┌────────

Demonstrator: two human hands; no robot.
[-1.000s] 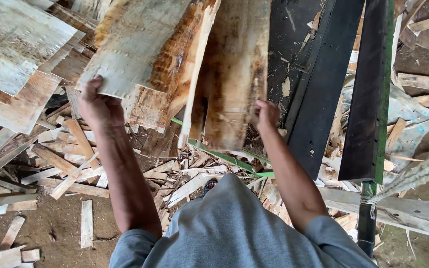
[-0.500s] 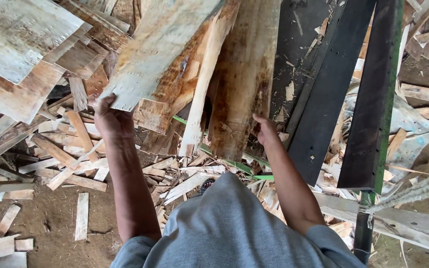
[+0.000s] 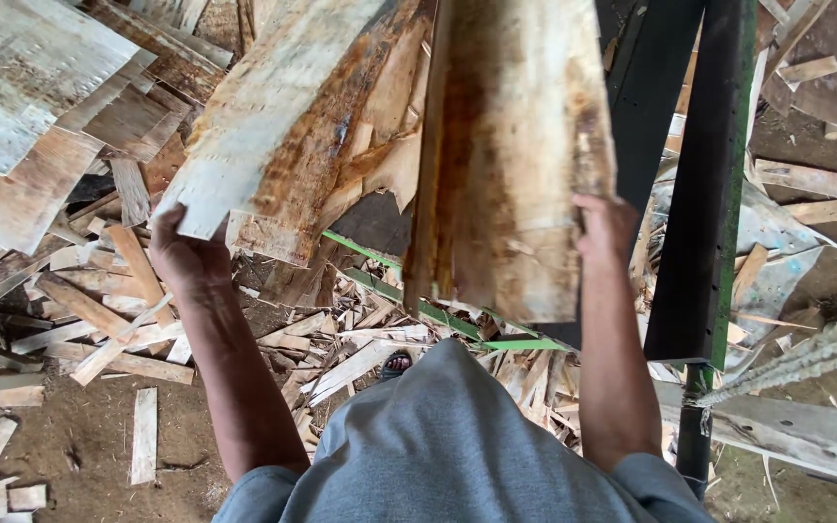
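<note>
Dirt floor [image 3: 79,436] littered with pale wood scraps, too many to count. Left hand [image 3: 184,254] clenched on near end of one bark-stained rough plank [image 3: 283,126], left side. Right hand [image 3: 604,228] grasping edge of one pale-brown wooden slab [image 3: 511,155], centre. Two dark metal beams [image 3: 699,174] on right.

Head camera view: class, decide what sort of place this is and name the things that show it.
Probably a rough timber or veneer workshop, perhaps a sawmill yard. The left hand and right hand lift stained wooden sheets; offcut strips litter the dirt floor; a dark metal machine frame stands alongside.
</note>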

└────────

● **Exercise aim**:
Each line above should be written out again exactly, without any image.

● **Answer space**:
Demonstrator: two human hands; no robot.
[-1.000s] 
[-0.500s] 
[+0.000s] 
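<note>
Dirt floor [image 3: 79,436] littered with pale wood scraps, too many to count. Left hand [image 3: 184,254] clenched on near end of one bark-stained rough plank [image 3: 283,126], left side. Right hand [image 3: 604,228] grasping edge of one pale-brown wooden slab [image 3: 511,155], centre. Two dark metal beams [image 3: 699,174] on right.

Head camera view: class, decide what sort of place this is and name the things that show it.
Probably a rough timber or veneer workshop, perhaps a sawmill yard. The left hand and right hand lift stained wooden sheets; offcut strips litter the dirt floor; a dark metal machine frame stands alongside.
</note>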

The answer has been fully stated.